» **EXERCISE BRIEF**: The whole listing should be retyped word for word, apart from the pictures it holds.

═══

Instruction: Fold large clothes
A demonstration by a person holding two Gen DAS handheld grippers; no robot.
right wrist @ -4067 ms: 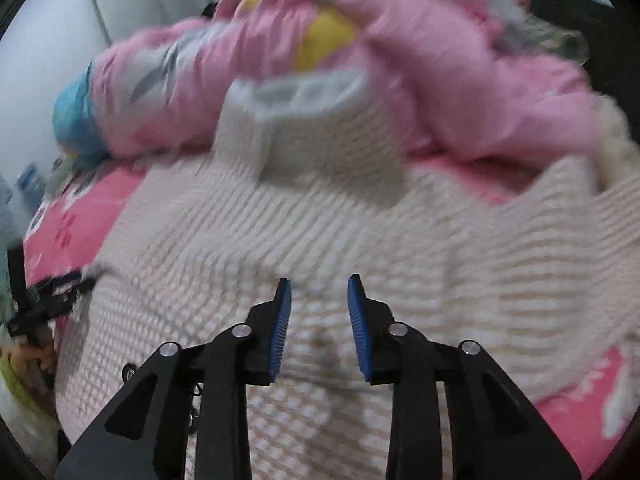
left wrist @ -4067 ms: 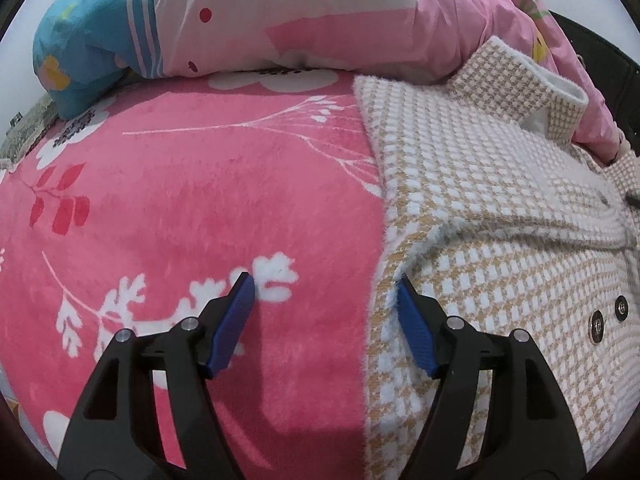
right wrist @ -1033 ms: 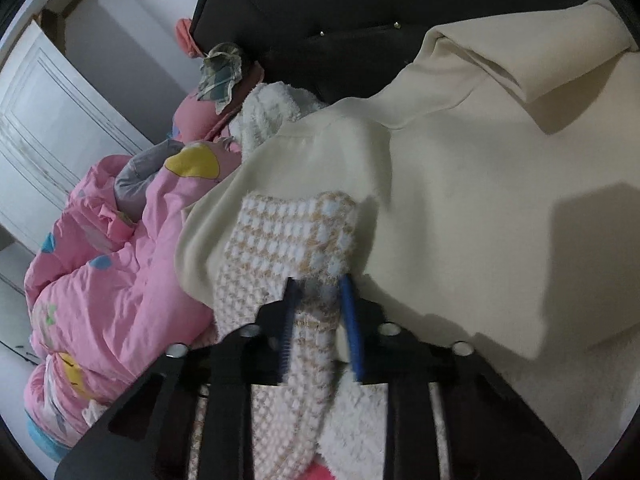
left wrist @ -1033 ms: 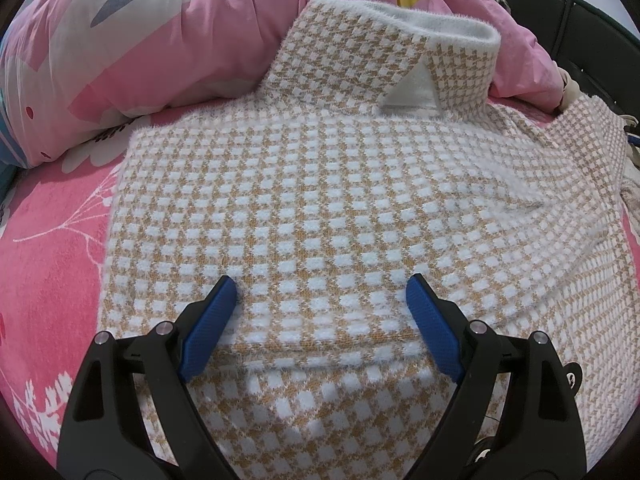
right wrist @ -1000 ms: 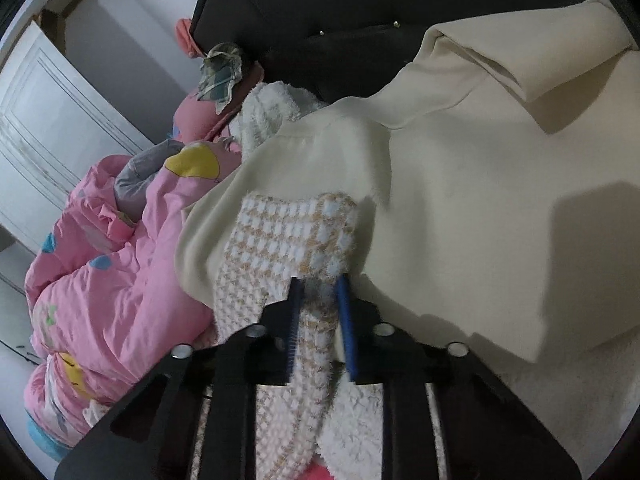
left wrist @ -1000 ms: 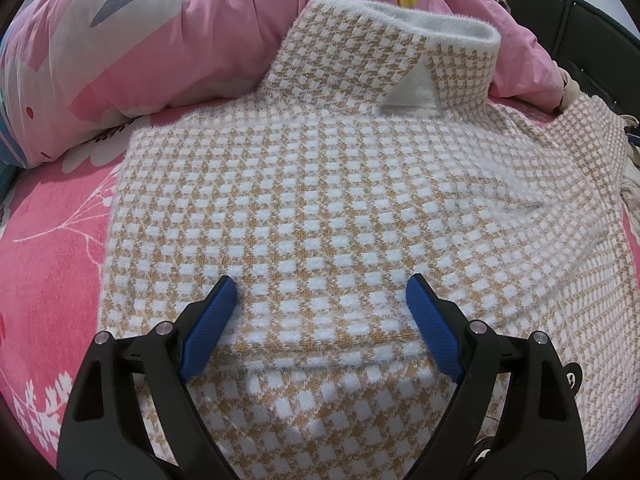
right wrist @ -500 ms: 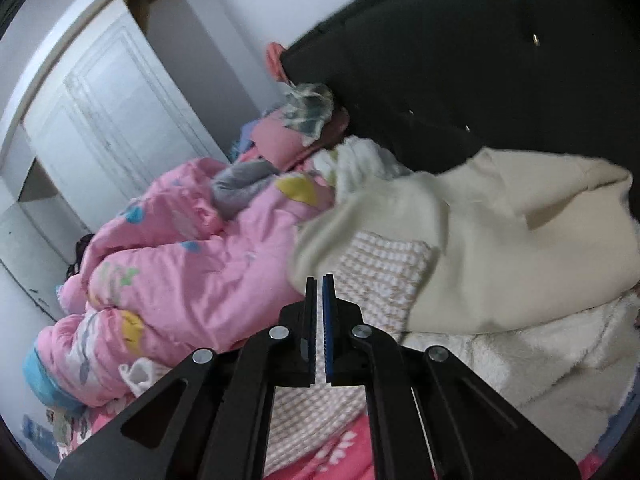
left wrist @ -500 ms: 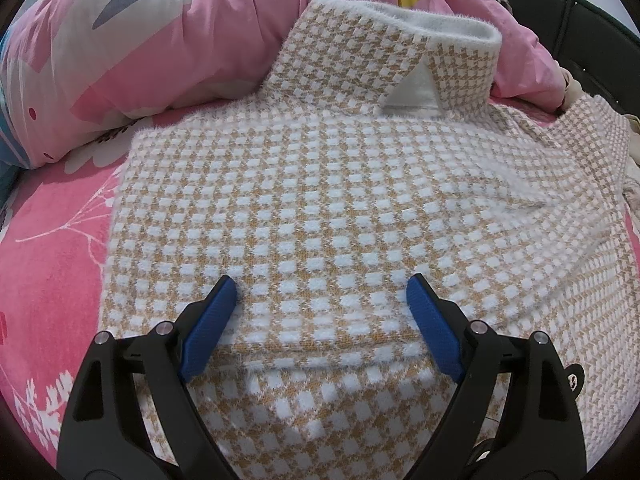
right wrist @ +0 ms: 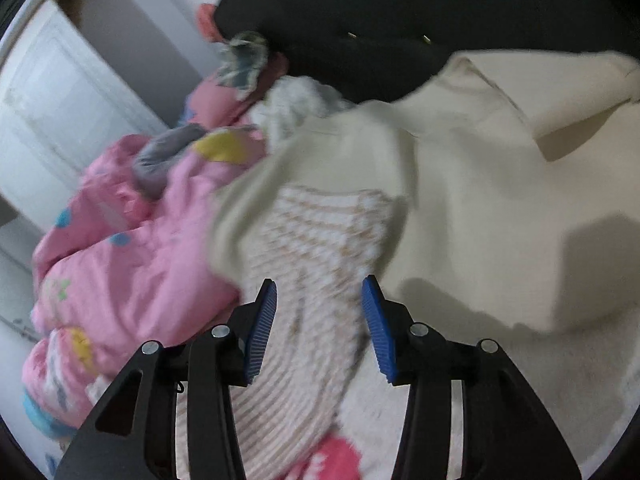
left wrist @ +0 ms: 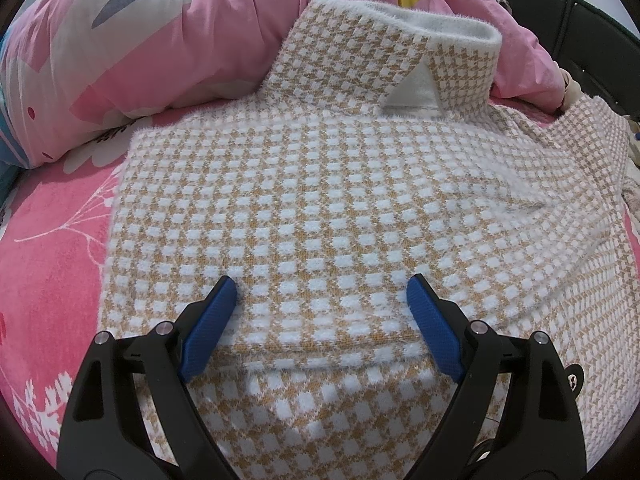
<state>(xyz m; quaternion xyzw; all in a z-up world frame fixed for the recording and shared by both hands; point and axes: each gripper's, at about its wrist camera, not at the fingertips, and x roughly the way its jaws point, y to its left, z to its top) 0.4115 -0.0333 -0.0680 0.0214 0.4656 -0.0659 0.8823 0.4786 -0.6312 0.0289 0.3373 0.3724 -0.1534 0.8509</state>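
Houndstooth knit in tan and white, the coat [left wrist: 320, 208] lies spread directly ahead of the left gripper [left wrist: 320, 300], whose jaws stand wide and empty just above it. Its sleeve [right wrist: 320, 248] runs between the pads of the right gripper [right wrist: 319, 300], whose jaws have just been opening, unpressed. Beyond lie a cream garment [right wrist: 500, 184] and a pink quilt [right wrist: 132, 256].

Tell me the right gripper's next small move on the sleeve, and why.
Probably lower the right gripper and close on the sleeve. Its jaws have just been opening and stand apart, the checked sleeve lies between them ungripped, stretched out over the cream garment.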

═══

» **YOUR RESPONSE**:
Instruction: Fold large clothes
A demonstration by a person holding two Gen DAS handheld grippers; no robot.
right wrist @ -4067 ms: 
left wrist @ -4067 ms: 
right wrist @ -1033 ms: 
left wrist @ -1033 ms: 
right wrist @ -1000 ms: 
left wrist @ -1000 ms: 
right wrist @ -500 ms: 
left wrist @ -500 ms: 
right wrist @ +0 ms: 
left wrist @ +0 ms: 
<state>(xyz m; quaternion xyzw; all in a z-up world frame fixed for the recording and shared by both hands; point and axes: each gripper's, at about its wrist camera, not at the fingertips, and x roughly the way its jaws point, y to its left, z to its top) 0.4115 -0.0333 -0.0680 0.0214 0.4656 -0.0659 0.8823 0.4786 -0.6312 0.0289 0.3373 0.3724 -0.1534 0.8509</state>
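Houndstooth knit in tan and white, the coat [left wrist: 320, 208] lies spread directly ahead of the left gripper [left wrist: 320, 300], whose jaws stand wide and empty just above it. Its sleeve [right wrist: 320, 248] runs between the pads of the right gripper [right wrist: 319, 300], whose jaws have just been opening, unpressed. Beyond lie a cream garment [right wrist: 500, 184] and a pink quilt [right wrist: 132, 256].

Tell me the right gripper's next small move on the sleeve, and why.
Probably lower the right gripper and close on the sleeve. Its jaws have just been opening and stand apart, the checked sleeve lies between them ungripped, stretched out over the cream garment.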

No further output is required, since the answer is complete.